I can now 'take up my pen' and report that once I stopped moving I seemed to come to a complete standstill - I suppose all the stress that I was suppressing (and there was too much) finally had the chance to start to manifest in all sorts of totally unexpected ways - I won't go into detail but they've surprised me. Some were and still are aspects of Long Covid, according to my doctor but really there's no conclusive proof. Either way I'm doing my best to move on from that, but it seems to be a long, slow and confusing process. I've far less energy and a complete disappearance of my usual joie de vivre - one of the many blessings that I've never taken for granted. So I went to ground and hoped that hibernation and rest would do it's magic - not yet. 

I try to make myself go through all the motions in the hope that memory will kick start my love of life but not yet. Sometimes great waves of deep and profound sadness almost overwhelm me - even more so now that the crisis in Ukraine is gathering momentum. 

I've always loved my own company - I learnt to as an only child I imagine and yet even then I longed to belong to a different family - my own yet expanded to include an even bigger rambling house with a father who was gentle and thoughtful and reserved and my own mother just as she was but with the addition of many brothers and sisters. I longed for never ending interesting conversations around a very large kitchen table and ad hoc pot luck meals with an Elizabeth David air. I have often wondered if there is a sort of muscle memory locked in the morphic field of our DNA and of the legacy of our ancestors - for good or bad - that we have to continue to work it out on their behalf as well as our own that could then create an added depth of security for the generations to come. These are the kind of thoughts that I ponder when alone as that big kitchen table is lost in metaphorical storage somewhere so no discussions can take place. This can spill over into a deep heart wrenching sense of loneliness of the soul. On the edge of being unbearable.

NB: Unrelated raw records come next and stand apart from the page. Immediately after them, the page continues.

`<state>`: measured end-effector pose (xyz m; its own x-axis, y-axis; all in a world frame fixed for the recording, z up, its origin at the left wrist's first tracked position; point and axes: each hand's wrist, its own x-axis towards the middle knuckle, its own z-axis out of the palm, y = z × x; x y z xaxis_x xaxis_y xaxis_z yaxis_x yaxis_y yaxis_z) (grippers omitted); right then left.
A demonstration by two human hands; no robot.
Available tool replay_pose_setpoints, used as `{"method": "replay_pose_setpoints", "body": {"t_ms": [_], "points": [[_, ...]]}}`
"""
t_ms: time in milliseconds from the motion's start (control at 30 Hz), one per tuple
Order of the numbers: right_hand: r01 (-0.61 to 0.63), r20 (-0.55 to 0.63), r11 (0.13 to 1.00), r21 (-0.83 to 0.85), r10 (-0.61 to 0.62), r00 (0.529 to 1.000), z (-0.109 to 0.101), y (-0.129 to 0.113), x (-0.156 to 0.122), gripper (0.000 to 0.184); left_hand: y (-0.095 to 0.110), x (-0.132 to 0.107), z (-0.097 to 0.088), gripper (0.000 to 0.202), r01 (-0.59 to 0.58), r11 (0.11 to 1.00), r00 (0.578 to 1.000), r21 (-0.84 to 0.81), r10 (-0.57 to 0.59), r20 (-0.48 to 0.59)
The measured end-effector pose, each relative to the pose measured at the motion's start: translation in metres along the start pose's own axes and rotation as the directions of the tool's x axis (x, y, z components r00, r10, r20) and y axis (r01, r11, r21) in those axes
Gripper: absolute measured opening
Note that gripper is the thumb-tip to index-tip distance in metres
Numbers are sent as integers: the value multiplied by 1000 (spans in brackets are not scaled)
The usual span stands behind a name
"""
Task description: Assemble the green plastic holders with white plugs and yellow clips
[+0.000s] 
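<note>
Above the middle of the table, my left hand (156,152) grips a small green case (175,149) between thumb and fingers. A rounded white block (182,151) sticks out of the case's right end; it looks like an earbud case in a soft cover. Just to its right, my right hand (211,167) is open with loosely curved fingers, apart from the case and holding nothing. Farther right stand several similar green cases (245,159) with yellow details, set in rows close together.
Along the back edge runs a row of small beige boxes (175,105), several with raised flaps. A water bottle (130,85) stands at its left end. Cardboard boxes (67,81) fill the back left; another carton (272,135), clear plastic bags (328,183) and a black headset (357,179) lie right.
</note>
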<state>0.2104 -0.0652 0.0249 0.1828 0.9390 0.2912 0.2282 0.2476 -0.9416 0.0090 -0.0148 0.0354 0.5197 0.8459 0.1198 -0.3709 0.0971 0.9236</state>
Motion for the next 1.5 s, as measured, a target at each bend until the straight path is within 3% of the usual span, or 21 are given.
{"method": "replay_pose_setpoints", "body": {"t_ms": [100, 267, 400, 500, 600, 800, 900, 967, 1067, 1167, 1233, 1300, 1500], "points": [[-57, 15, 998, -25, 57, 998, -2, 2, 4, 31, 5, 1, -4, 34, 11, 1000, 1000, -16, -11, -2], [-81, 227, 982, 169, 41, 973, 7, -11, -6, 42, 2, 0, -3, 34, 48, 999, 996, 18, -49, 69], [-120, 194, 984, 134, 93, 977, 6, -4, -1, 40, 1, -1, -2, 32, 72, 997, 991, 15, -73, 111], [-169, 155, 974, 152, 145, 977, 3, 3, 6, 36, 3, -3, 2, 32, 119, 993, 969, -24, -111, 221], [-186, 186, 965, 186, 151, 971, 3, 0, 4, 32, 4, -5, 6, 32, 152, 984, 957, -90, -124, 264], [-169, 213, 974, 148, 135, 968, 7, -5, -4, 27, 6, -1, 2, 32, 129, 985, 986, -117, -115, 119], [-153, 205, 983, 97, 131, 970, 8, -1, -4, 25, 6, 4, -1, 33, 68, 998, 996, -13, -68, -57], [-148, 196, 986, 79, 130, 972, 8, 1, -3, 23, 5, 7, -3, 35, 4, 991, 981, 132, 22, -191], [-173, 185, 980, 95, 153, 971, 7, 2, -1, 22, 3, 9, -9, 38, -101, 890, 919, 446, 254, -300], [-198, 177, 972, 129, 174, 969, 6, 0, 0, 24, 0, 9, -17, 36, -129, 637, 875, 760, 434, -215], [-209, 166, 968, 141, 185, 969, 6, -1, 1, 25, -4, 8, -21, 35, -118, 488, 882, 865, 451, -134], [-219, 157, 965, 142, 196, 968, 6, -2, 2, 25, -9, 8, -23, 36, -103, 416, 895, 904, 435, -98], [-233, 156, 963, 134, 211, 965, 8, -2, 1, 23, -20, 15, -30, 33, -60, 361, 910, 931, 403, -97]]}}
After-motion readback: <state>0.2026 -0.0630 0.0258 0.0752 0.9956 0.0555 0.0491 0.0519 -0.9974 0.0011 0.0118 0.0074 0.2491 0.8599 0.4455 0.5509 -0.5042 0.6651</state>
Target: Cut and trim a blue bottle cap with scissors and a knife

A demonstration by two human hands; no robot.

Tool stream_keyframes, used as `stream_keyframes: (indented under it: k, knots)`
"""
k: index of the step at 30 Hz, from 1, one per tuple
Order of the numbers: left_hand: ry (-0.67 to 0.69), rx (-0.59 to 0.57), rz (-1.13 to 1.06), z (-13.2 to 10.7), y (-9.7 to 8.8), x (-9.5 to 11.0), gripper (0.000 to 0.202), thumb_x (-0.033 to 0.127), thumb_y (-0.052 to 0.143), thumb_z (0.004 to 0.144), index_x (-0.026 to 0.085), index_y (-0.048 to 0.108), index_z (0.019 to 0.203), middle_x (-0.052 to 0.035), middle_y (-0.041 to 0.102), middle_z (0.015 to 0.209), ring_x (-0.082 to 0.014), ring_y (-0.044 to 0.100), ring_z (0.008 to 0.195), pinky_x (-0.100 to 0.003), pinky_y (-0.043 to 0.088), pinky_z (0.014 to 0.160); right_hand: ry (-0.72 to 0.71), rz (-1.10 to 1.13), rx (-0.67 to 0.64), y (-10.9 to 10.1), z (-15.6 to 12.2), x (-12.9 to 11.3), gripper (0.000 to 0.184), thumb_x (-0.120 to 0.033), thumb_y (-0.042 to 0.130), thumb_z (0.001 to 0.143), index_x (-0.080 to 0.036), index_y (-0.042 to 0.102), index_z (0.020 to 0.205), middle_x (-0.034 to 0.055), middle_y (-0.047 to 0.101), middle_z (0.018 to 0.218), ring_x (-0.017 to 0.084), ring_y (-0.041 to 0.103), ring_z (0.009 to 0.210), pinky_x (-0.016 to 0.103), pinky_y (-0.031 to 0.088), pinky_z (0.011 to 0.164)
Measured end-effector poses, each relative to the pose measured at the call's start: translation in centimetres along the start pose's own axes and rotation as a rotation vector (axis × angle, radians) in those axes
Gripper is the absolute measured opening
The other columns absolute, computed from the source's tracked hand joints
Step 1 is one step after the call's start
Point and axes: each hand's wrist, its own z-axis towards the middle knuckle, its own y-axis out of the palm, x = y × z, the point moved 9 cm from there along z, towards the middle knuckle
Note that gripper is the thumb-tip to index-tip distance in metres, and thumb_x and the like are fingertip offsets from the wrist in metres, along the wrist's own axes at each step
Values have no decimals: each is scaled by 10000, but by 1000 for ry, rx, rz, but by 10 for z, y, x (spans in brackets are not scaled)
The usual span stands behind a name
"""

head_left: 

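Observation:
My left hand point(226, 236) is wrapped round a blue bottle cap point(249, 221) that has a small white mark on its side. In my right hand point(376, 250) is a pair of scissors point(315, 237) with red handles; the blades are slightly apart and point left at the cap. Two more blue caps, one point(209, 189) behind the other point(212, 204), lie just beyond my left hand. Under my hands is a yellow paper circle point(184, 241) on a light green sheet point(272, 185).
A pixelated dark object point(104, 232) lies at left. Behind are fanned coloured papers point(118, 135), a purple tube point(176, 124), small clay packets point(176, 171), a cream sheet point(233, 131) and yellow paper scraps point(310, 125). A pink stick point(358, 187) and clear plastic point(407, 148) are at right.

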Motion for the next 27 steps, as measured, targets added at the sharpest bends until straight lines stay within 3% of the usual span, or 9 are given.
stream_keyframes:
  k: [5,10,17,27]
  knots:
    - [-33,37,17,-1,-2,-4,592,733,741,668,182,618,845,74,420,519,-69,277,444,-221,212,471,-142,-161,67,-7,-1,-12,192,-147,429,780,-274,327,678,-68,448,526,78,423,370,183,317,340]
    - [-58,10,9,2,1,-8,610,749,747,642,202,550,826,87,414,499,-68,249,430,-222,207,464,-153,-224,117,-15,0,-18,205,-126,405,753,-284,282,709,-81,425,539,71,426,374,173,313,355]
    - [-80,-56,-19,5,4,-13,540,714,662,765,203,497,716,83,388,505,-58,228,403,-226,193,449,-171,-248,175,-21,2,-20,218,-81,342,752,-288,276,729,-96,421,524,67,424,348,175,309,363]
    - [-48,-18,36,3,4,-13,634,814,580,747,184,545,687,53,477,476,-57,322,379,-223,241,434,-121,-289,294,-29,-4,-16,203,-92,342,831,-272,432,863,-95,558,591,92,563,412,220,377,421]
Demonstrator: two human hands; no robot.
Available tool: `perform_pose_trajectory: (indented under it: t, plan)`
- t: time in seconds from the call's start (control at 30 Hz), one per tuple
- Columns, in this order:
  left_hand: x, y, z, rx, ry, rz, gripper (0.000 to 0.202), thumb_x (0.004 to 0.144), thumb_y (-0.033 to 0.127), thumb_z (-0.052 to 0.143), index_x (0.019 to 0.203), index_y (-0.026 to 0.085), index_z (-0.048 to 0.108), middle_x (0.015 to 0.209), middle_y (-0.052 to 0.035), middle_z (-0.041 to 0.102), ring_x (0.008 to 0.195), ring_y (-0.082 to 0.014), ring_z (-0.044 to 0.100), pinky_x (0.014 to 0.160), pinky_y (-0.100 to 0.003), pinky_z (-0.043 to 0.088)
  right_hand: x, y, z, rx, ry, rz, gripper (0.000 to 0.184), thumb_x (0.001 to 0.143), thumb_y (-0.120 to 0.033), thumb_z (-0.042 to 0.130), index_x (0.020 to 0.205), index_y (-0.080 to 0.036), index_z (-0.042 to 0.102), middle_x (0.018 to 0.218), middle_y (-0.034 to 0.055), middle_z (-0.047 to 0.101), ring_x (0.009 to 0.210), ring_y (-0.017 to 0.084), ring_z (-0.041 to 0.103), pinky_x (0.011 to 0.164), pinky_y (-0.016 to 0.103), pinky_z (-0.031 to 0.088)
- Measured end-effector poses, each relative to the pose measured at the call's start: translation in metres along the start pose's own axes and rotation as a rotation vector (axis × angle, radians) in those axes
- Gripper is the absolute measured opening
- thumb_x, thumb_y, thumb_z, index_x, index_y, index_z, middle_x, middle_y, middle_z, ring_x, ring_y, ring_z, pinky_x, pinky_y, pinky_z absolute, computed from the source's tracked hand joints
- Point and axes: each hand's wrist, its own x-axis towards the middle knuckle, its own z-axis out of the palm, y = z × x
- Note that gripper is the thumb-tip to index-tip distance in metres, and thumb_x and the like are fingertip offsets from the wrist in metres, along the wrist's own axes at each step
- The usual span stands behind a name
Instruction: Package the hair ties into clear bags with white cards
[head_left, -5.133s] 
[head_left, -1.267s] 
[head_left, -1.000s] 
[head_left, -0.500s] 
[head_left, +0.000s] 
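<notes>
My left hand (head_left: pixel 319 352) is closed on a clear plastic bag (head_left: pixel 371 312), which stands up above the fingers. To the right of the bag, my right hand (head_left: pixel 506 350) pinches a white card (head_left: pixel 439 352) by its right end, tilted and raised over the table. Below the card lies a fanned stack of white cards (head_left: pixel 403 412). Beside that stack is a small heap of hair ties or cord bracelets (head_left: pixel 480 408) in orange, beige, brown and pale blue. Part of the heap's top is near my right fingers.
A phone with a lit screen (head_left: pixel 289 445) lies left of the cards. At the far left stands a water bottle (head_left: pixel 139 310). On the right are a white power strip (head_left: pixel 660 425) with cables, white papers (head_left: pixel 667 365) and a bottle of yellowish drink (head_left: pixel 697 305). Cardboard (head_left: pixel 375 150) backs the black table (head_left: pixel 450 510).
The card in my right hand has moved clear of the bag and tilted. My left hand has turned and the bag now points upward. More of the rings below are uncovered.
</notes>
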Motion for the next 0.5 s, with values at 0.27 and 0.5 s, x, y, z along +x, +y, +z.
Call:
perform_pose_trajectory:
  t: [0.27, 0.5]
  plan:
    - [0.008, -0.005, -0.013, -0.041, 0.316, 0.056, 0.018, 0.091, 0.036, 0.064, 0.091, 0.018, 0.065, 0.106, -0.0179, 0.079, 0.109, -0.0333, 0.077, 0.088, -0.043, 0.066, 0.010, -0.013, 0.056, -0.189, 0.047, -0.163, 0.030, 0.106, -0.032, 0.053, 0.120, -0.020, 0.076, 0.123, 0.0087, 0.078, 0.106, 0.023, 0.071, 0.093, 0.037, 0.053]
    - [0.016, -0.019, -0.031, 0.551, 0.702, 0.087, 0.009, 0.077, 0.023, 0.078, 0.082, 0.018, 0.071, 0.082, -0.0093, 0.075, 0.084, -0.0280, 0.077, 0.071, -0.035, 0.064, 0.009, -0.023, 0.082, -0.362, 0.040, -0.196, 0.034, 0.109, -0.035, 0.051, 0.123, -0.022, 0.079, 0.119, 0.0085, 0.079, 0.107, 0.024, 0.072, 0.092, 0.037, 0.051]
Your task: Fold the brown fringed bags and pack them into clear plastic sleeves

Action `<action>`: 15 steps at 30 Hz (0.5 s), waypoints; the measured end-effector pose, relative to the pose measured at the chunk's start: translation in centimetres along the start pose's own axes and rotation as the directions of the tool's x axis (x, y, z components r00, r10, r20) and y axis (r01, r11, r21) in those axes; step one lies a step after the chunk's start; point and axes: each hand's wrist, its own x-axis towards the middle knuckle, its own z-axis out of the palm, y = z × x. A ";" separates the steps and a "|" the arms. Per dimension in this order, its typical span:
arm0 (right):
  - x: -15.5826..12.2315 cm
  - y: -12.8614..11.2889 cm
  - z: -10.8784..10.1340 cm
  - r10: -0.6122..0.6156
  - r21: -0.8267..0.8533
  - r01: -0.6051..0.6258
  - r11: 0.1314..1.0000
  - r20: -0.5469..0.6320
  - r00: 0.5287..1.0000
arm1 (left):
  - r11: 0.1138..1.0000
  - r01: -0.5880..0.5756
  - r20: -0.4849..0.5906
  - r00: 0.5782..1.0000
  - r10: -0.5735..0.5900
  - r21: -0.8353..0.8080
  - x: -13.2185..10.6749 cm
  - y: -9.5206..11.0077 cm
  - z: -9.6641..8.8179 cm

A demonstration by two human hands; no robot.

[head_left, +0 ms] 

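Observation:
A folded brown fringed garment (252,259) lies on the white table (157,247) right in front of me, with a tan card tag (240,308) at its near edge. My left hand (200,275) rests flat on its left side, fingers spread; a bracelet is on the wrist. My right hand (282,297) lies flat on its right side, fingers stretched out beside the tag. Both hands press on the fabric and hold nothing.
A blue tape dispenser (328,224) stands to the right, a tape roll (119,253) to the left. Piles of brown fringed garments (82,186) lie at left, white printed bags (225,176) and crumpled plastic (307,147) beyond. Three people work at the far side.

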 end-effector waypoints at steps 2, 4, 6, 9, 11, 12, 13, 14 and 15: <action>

So finally I've come to London with my daughter to try a change of scene - my first real journey anywhere since lockdown, to see if that would do the trick. Not yet - I've been to some of my old haunts - Chelsea, East Dulwich, Richmond and have wandered around the old Victorian streets of Peckham and through parks and built up housing blocks and so on and I still feel unmotivated. Perhaps it is ageing but I have always determined not to rust away through age and neglect. There's a little demon inside me who has a tendency to feel sorry for itself that can from time to time overwhelm me like a soporific drug and one which I always try to overcome. Recently I've been watching YouTube and three people in particular who are just the kind of people that I would have wished to be sat around that childhood kitchen table - they are Dr Rangan Chatterjee, Richard Schwartz and Gabor Mate. They seem to hit the nail on the head for me. I'm at the beginning of my journey with them.  

I've always been able to write from my imagination and have found it to be incredibly revealing and helpful and also entertaining if that's the right description/word to use. So now that I've spent the sunny days out and about I am going to focus on my daughter's garden - a very small affair but has a bit of potential. Weeding, removing builders rubble, cutting back a headstrong Buddleia, scrub off algae from wooden fence panels and add wires for roses etc, remove moss and algae from steps, cut grass and clean paving stones. The garden was neglected when she moved in and I love to do this - I do recognise that I have a certain sort of list of things that I seem to like to do wherever and whenever I can. I think that I could easily expand it to include as yet undiscovered delights. Maybe my joie de vivre lies hidden out there.